Dataset entries:

=====

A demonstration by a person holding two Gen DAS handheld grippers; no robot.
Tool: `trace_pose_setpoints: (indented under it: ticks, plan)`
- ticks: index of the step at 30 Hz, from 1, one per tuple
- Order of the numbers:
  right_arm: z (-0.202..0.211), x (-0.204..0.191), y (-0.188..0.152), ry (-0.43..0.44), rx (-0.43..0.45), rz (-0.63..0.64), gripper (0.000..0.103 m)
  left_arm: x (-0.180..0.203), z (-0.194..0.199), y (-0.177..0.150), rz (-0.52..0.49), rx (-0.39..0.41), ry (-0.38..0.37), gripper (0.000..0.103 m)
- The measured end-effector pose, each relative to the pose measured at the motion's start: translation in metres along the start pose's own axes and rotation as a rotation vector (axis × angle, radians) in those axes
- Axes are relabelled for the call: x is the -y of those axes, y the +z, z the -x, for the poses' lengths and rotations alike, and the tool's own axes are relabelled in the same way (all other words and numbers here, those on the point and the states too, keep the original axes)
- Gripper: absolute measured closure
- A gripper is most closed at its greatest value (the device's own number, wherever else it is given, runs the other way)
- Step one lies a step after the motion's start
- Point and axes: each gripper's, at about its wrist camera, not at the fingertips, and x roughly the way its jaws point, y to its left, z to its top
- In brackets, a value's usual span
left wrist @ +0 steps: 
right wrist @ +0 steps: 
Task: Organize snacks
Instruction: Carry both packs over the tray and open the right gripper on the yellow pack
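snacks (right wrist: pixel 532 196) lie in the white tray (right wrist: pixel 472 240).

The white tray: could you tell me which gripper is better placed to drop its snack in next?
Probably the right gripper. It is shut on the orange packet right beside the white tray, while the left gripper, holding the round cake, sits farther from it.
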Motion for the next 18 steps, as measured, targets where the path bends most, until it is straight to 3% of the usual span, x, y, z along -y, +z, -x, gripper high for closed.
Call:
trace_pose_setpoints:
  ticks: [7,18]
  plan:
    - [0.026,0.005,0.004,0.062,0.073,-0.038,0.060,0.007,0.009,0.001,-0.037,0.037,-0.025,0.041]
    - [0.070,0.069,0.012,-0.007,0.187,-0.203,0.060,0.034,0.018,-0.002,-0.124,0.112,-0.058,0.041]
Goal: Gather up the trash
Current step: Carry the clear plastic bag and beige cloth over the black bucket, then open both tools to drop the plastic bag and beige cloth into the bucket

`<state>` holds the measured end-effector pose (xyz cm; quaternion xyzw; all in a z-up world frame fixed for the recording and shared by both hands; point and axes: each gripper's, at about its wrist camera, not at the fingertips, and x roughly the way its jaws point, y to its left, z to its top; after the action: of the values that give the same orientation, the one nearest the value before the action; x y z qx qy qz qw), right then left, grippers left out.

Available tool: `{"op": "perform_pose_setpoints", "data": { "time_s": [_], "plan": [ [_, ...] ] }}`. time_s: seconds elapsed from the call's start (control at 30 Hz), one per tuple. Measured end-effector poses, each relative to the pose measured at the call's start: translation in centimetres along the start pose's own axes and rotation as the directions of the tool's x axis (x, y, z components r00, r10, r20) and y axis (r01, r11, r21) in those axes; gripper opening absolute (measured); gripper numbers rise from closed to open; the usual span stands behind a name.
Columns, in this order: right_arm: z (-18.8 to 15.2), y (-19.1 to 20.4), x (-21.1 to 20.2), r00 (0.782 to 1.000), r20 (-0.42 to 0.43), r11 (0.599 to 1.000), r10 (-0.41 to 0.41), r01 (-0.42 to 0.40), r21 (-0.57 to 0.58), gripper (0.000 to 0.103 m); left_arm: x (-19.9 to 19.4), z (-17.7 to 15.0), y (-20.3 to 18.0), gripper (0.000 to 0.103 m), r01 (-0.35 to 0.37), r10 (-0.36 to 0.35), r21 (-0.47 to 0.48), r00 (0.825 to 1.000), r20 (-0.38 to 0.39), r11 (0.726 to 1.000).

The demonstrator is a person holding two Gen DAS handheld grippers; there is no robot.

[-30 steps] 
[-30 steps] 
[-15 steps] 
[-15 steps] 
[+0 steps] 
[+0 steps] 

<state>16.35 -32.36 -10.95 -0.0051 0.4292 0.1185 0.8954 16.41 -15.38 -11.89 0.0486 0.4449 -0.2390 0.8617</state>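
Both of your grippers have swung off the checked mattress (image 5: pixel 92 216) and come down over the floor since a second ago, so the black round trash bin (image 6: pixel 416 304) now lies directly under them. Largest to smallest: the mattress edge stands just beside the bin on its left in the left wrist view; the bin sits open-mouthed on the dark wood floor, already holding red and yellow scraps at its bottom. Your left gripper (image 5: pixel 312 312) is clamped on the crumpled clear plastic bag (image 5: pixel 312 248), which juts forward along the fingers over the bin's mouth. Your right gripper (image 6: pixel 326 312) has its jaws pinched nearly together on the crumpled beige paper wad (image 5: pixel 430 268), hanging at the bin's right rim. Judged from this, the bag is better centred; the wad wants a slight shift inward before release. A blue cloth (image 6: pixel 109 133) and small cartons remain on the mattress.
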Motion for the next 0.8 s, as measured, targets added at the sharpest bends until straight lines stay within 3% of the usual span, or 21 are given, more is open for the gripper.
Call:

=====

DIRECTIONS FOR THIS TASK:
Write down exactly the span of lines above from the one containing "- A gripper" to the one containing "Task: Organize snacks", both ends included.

YOUR SOLUTION:
- A gripper is most closed at its greatest value (the device's own number, wherever else it is given, runs the other way)
- Step one lies a step after the motion's start
- Point and axes: each gripper's, at about its wrist camera, not at the fingertips, and x roughly the way its jaws point, y to its left, z to its top
- In brackets, a value's usual span
left wrist @ +0 steps: 
right wrist @ +0 steps: 
Task: Organize snacks

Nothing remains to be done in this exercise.